Bug 145017 – intltool-merge --pass-through causes problems in entity_encode

After an evaluation, GNOME has moved from Bugzilla to GitLab. Learn more about GitLab.
No new issues can be reported in GNOME Bugzilla anymore.
To report an issue in a GNOME project, go to GNOME GitLab.
Do not go to GNOME Gitlab for: Bluefish, Doxygen, GnuCash, GStreamer, java-gnome, LDTP, NetworkManager, Tomboy.

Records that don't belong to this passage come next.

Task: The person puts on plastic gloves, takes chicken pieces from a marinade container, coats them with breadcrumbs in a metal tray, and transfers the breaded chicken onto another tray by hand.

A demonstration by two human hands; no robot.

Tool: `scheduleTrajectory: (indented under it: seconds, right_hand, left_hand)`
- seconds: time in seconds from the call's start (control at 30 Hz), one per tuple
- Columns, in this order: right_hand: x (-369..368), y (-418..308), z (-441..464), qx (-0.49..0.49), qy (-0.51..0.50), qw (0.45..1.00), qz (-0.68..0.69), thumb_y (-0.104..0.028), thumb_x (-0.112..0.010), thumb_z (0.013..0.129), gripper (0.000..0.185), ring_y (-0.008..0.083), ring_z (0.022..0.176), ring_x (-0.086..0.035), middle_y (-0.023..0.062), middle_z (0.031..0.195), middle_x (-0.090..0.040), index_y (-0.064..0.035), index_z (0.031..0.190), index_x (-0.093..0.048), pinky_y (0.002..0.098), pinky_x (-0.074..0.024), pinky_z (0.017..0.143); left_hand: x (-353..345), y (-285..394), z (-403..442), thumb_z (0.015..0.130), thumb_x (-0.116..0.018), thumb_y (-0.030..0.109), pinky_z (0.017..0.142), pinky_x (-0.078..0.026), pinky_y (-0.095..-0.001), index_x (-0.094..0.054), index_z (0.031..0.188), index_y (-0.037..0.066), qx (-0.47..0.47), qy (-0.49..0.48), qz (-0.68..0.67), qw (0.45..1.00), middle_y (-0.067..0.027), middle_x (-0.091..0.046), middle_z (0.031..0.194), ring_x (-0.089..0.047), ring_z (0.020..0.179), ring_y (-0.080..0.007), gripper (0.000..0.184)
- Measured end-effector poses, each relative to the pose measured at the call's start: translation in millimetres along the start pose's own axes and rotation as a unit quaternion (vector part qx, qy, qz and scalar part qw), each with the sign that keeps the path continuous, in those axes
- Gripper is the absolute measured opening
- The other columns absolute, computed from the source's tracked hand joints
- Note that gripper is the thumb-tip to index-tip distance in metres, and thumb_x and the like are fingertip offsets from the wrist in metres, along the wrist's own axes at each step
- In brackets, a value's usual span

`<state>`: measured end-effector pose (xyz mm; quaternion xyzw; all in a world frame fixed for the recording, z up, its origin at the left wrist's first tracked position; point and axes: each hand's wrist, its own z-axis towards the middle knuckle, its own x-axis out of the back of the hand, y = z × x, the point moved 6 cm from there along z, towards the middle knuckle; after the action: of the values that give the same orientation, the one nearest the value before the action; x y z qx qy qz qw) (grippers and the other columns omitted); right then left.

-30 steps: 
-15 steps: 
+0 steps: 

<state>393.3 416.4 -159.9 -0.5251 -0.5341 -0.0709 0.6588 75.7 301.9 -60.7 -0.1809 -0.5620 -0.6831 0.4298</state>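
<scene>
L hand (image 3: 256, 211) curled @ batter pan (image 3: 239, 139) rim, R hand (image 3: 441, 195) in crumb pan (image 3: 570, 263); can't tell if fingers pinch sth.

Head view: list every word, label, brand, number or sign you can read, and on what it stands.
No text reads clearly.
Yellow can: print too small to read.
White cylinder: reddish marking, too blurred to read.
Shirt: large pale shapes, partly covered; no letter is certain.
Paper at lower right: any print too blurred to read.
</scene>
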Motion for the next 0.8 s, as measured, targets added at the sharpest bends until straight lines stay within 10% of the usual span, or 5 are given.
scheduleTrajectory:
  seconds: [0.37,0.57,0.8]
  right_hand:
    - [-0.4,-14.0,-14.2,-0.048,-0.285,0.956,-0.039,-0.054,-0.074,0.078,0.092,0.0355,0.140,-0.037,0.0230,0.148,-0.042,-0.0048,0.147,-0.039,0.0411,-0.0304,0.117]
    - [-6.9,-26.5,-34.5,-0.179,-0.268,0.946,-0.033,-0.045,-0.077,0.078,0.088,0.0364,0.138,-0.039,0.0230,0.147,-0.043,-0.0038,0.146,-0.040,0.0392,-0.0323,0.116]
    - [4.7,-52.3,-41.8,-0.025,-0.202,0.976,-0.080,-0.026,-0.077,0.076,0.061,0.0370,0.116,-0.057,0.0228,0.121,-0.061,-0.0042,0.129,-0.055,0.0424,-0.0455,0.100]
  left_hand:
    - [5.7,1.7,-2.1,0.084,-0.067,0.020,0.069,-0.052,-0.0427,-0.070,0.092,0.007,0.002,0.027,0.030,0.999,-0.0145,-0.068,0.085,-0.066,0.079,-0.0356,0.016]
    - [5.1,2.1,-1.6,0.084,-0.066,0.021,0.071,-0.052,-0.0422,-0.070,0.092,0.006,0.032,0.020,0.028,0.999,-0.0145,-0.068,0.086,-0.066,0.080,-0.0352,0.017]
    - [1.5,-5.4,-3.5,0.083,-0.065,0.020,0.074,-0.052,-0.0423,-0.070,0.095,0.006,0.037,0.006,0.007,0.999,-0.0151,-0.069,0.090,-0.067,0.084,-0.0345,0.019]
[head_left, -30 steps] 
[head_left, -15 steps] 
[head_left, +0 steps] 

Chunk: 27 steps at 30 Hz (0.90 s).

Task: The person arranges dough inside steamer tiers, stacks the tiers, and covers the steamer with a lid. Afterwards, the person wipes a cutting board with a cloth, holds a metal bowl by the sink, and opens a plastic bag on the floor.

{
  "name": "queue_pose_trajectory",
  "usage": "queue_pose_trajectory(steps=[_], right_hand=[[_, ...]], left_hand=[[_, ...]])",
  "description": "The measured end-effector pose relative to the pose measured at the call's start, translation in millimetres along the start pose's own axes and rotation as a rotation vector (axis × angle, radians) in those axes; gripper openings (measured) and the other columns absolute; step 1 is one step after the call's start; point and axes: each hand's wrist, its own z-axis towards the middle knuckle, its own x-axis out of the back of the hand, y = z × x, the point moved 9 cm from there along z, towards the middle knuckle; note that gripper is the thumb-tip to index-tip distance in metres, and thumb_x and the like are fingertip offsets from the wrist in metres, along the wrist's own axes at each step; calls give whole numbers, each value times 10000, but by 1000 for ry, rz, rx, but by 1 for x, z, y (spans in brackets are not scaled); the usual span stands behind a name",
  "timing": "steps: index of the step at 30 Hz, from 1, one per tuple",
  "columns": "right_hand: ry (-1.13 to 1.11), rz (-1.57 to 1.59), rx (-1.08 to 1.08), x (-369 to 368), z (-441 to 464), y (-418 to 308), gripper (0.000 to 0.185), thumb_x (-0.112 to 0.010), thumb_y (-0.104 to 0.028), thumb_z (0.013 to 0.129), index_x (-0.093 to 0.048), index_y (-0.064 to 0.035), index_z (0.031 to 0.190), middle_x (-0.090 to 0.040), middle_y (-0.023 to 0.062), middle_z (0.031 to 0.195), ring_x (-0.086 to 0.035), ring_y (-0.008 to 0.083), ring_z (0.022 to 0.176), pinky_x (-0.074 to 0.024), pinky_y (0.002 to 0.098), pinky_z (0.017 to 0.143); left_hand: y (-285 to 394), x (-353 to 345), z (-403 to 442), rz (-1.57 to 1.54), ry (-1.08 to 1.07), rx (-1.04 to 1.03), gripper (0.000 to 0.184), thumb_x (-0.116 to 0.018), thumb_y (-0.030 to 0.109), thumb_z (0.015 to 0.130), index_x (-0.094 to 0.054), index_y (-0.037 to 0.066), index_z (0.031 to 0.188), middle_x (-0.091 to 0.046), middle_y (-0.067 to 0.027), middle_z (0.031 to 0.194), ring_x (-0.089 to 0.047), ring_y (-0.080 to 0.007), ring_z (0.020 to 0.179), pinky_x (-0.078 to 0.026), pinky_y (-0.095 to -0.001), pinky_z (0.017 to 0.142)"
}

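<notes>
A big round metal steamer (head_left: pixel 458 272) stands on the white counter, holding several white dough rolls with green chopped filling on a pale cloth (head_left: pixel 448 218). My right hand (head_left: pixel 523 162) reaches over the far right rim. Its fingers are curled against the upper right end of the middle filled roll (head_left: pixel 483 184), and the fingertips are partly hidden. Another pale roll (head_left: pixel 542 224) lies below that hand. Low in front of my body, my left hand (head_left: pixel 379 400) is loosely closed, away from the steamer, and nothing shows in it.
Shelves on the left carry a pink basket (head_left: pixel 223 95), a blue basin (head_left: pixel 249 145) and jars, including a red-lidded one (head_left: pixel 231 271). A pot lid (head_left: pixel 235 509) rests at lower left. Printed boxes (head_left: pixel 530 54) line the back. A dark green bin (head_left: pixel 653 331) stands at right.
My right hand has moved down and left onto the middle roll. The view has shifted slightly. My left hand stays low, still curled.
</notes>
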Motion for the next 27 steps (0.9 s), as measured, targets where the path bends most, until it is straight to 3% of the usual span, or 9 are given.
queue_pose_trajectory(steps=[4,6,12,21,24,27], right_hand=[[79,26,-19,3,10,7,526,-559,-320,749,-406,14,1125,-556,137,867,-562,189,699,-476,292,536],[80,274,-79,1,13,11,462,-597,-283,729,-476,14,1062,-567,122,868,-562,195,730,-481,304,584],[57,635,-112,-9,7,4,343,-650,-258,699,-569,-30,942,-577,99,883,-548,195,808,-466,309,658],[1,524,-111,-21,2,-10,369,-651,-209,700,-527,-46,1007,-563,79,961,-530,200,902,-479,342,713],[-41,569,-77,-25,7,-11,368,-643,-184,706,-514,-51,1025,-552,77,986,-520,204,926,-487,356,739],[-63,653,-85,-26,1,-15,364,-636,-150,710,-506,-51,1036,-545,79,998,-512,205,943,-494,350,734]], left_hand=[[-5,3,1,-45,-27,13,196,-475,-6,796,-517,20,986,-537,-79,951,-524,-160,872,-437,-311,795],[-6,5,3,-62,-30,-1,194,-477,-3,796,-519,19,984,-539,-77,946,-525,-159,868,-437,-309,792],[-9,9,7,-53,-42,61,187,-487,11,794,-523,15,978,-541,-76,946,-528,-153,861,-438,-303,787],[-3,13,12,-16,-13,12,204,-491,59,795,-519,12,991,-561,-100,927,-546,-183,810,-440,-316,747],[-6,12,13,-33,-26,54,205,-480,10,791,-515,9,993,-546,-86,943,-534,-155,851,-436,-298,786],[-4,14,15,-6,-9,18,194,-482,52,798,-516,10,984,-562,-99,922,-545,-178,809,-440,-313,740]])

Bug 145017 - intltool-merge --pass-through causes problems in entity_encode


Summary:	intltool-merge --pass-through causes problems in entity_encode


Status:	RESOLVED FIXED

Product:	intltool
Classification:	Deprecated
Component:	general
Version:	unspecified
Hardware:	Other Linux

Importance:	Normal normal
Target Milestone:	---
Assigned To:	intltool maintainers
QA Contact:	intltool maintainers

URL:
Whiteboard:

Depends on:
Blocks:

Reported:	2004-06-26 14:21 UTC by Nickolay V. Shmyrev
Modified:	2004-12-22 21:47 UTC

See Also:
GNOME target:	---
GNOME version:	---

Attachments
t.tar.gz with test (10.66 KB, application/x-compressed-tar) 2004-10-12 10:09 UTC, Nickolay V. Shmyrev		Details
Deprecate --pass-through option (7.24 KB, patch) 2004-10-14 12:09 UTC, Danilo Segan	none	Details \| Review
Patch to update regression test to work with patch for bug 145017 (939 bytes, patch) 2004-10-14 16:18 UTC, Rodney Dawes	none	Details \| Review
Test: XML file (106 bytes, text/plain) 2004-10-19 20:57 UTC, Danilo Segan		Details
Test: PO file (590 bytes, text/plain) 2004-10-19 20:57 UTC, Danilo Segan		Details
Deprecate --pass-through option, update testcases (8.38 KB, patch) 2004-11-05 11:23 UTC, Danilo Segan	committed	Details \| Review

Description Nickolay V. Shmyrev 2004-06-26 14:21:23 UTC

Translation of xml file with intltool is correct in POSIX locale, but in
ru_RU.UTF-8 locale it is not correct, the translated string translated from UTF8
twice. 

The reason for that function entity_encode in intltool-merge

sub entity_encode
{
    my ($pre_encoded) = @_;
                                                                                
    my @list_of_chars = unpack ('C*', $pre_encoded);
                                                                                
    if ($PASS_THROUGH_ARG)
    {
        return join ('', map (&entity_encode_int_even_high_bit, @list_of_chars))
   }
    else
    {
        # with UTF-8 we only encode minimalistic
        return join ('', map (&entity_encode_int_minimalist, @list_of_chars));
    }
}

unpack incorrectly works with my perl-5.8.0 and russian utf8-string. I suggest
to relace this code with:

my @list_of_chars = unpack ('U*', $pre_encoded);

Comment 1 Rodney Dawes 2004-10-11 20:34:26 UTC

How can I test this? What is the end result that I can check for to make sure
this works?

Comment 2 Nickolay V. Shmyrev 2004-10-12 10:09:03 UTC

Created attachment 32504 [details]
t.tar.gz with test

Here is the test attached. Some comments:

Unfortunately, entity_encode doesn't called for intltool-0.31.3, but it was
executed for intltool-0.30.0. This is not the problem, since it is still called

for gconf schemas merge :)
									       

So the results
5.8.0 (Redhat 5.8.0-55.i386.rpm) - original (0.31.3) - broken both with -p or
wi5.8.0 (Redhat 5.8.0-55.i386.rpm) - fixed (0.31.3) with C* changed to U*
5.8.3 (Redhat 5.8.3-18.i386.rpm) - original and fixed partially broken - for -p

									       

Why entity_encode doesn't called for 0.31.3 - that is serious problem and
a big one I think.


Generally, all this is just a perl magic. But I think it should work anyhow.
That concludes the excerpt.